[EXERCISE PROMPT] Line for line, return the data exactly, omitting all pictures.
___ WORKING DATA
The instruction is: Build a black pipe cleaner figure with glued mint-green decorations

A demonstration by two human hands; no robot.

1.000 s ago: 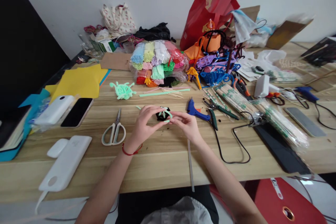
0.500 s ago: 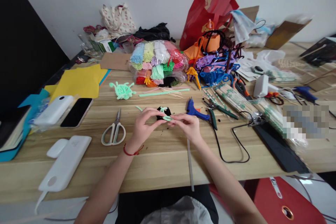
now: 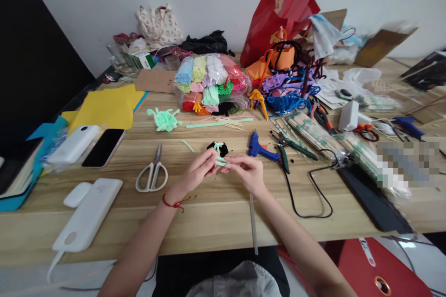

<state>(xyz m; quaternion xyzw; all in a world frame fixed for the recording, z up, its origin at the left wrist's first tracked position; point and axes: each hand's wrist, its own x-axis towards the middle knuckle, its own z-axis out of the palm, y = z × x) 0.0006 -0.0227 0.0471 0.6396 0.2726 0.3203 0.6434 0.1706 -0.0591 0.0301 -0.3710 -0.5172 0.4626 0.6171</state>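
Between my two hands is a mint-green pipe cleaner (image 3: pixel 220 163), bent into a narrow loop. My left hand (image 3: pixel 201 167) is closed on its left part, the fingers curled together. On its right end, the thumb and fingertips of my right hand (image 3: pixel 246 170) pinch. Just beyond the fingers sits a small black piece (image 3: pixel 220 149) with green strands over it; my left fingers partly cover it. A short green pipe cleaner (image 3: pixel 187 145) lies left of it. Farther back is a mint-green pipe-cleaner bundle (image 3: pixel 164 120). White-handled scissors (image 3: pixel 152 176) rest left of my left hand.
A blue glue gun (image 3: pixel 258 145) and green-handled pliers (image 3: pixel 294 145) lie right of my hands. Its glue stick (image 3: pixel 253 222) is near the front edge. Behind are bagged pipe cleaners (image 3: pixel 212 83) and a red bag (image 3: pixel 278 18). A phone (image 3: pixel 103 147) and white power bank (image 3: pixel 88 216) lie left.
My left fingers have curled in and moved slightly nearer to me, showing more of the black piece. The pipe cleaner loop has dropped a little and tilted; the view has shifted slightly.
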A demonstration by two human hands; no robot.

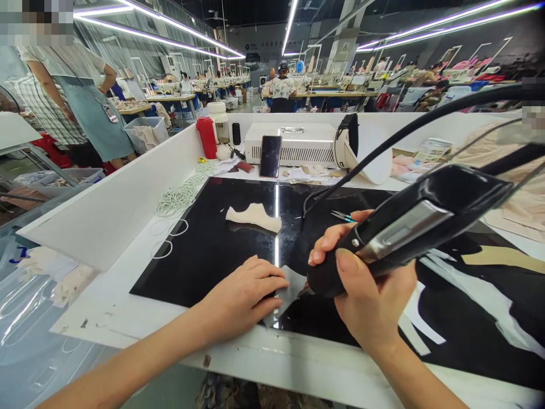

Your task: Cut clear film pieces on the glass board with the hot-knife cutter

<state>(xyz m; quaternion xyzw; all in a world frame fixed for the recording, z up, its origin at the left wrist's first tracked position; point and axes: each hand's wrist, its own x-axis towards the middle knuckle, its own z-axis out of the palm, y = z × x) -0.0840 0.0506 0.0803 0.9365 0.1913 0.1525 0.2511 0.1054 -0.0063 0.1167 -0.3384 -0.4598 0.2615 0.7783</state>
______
[YOUR RESPONSE]
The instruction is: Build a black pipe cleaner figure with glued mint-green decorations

A demonstration by two human hands; no robot.

1.000 s ago: 
0.500 s ago: 
now: 

<state>(xyz m; quaternion xyzw; all in a world frame fixed for the recording, z up, its origin at the left wrist's first tracked position; point and axes: each hand's wrist, its own x-axis towards the middle knuckle, its own z-axis out of the palm, y = z × x) 0.0006 -0.0227 0.0471 0.6396 0.2726 0.3203 0.6434 0.1706 -0.0591 0.0301 -0.3710 -0.5172 0.4626 0.6171</state>
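Between my two hands is a mint-green pipe cleaner (image 3: pixel 220 163), bent into a narrow loop. My left hand (image 3: pixel 201 167) is closed on its left part, the fingers curled together. On its right end, the thumb and fingertips of my right hand (image 3: pixel 246 170) pinch. Just beyond the fingers sits a small black piece (image 3: pixel 220 149) with green strands over it; my left fingers partly cover it. A short green pipe cleaner (image 3: pixel 187 145) lies left of it. Farther back is a mint-green pipe-cleaner bundle (image 3: pixel 164 120). White-handled scissors (image 3: pixel 152 176) rest left of my left hand.
A blue glue gun (image 3: pixel 258 145) and green-handled pliers (image 3: pixel 294 145) lie right of my hands. Its glue stick (image 3: pixel 253 222) is near the front edge. Behind are bagged pipe cleaners (image 3: pixel 212 83) and a red bag (image 3: pixel 278 18). A phone (image 3: pixel 103 147) and white power bank (image 3: pixel 88 216) lie left.
My left fingers have curled in and moved slightly nearer to me, showing more of the black piece. The pipe cleaner loop has dropped a little and tilted; the view has shifted slightly.
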A demonstration by two human hands; no robot.


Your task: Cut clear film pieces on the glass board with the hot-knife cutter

<state>(xyz m; quaternion xyzw; all in a world frame fixed for the recording, z up, its origin at the left wrist's first tracked position; point and axes: each hand's wrist, its own x-axis towards the middle knuckle, its own z-axis out of the palm, y = z × x) -0.0840 0.0506 0.0803 0.9365 0.1913 0.1525 0.2511 0.1054 -0.0063 0.1167 -0.3384 -0.4598 0.2615 0.7783</state>

Besides the given answer, there is nothing more to add.